De studie van de visioenen van Katharina Emmerick, gedurende tientallen jaren
met niet aflatend monnikkengeduld, leverde ook een rijke commentaar op, die
onder de vorm van allerlei uitleg van topografische, geografische,
archeologische en historische aard, het verhaal van Katharina verduidelijkt. Een
belangrijk deel van dat commentaar bestaat uit vergelijkende gegevens van andere
grote vizionairen en uit aanhalingen uit verslagen van pelgrims naar en
onderzoekers van de H.Plaatsen, van de vroegere tijden tot heden. Deze vaak
uitgebreide commentaar vindt de lezer van de boeken over de vizioenen, in het
cursief gedrukt. Korte verduidelijkingen worden in het verhaal van Katharina
zelf bijgevoegd, maar steeds tussen haakjes; wat dus in de tekst tussen ronde
haakjes () staat, is niet van Katharina. Zo is het boek lijviger geworden dan
het oorspronkelijke, maar het levert aldus het overtuigende bewijs van de
waarheid en de juistheid van al wat Katharina in haar visioenen heeft gezien:
want iemand die helemaal geen boekenwijsheid heeft opgedaan (zij kende en las
niet eens de tekst der Evangelies omdat zij altijd alles in haar visioenen zag),
kan zoveel kennis niet uit zichzelf hebben.

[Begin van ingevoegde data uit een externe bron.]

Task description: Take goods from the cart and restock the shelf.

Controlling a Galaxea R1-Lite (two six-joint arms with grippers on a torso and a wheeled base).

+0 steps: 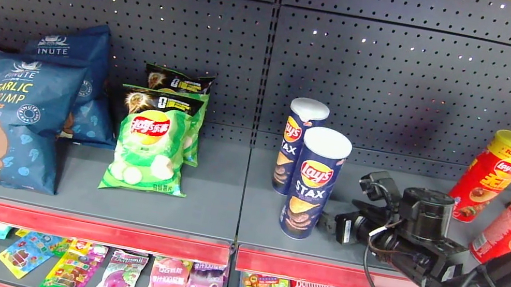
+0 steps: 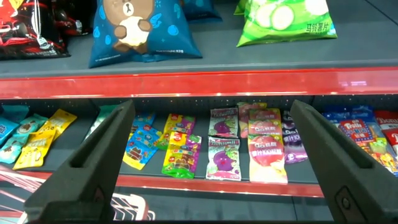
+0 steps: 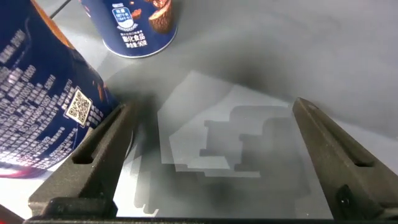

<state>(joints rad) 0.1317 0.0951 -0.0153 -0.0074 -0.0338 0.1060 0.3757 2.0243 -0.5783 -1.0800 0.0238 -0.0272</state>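
Observation:
Two dark blue chip canisters stand on the grey shelf (image 1: pixel 220 195), one in front (image 1: pixel 314 183) and one behind (image 1: pixel 298 143). My right gripper (image 1: pixel 333 225) sits low over the shelf, just right of the front canister. In the right wrist view this gripper (image 3: pixel 212 106) is open with only bare shelf (image 3: pixel 348 56) between its fingers. The front canister (image 3: pixel 43 93) stands right beside one finger (image 3: pixel 102 146), and the rear canister (image 3: pixel 134 25) is farther off. My left gripper (image 2: pixel 212 106) is open and holds nothing, facing the red shelf edge (image 2: pixel 205 81).
Blue snack bags (image 1: pixel 21 118) and green chip bags (image 1: pixel 152 146) stand at the left of the shelf. Red canisters with yellow lids (image 1: pixel 492 174) are at the right. Candy packets (image 1: pixel 167 286) lie on the lower shelf. Bare shelf lies between the green bags and the blue canisters.

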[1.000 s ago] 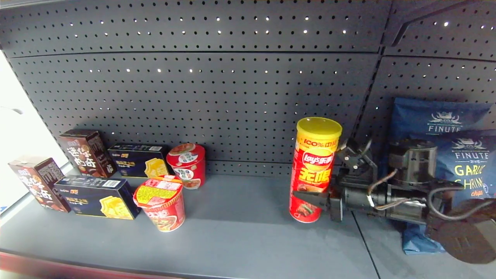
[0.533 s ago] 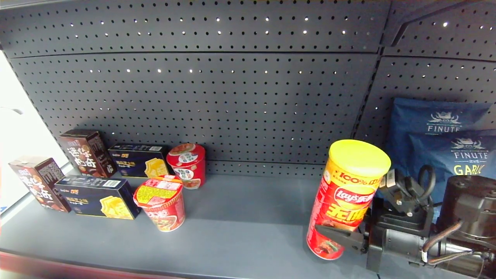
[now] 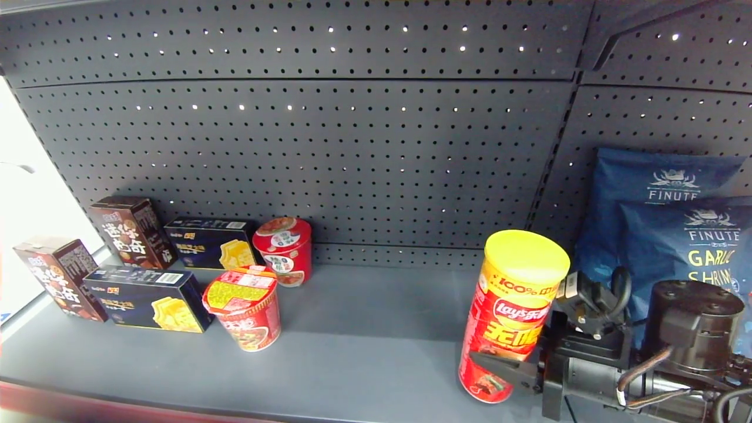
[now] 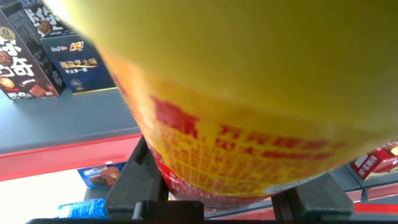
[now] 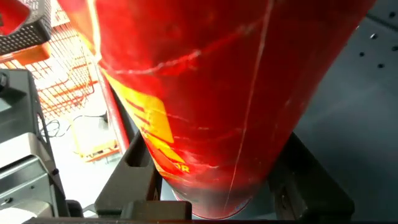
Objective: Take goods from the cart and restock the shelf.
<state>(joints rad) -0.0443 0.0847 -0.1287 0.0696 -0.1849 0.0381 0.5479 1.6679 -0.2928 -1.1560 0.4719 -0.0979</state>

Daar het werk van P.Pacifiek oorspronkelijk gepubliceerd werd in
tijdschriftvorm (in het tijdschrift "Emmanuel" dat nu is uitgeput),
werd de tekst lichtjes aangepast en herwerkt door de heer J.De Raedemaeker. Ook
zal de lezer vaststellen dat door het deeluitmaken van een groter geheel,
verwijzingen naar de boeken die gebruikt werden voor het commentaar, in
afgekorte vorm zijn aangegeven. Daarom zal achteraan in elk boek in een
bibliografie telkens de meest gebruikte boeken in alfabetische volgorde vermeld
worden.
Wij hopen dat de lezing van deze visioenen de lezer zal voeren tot een groter
geloof in de Persoon van onze Heer Jezus Christus.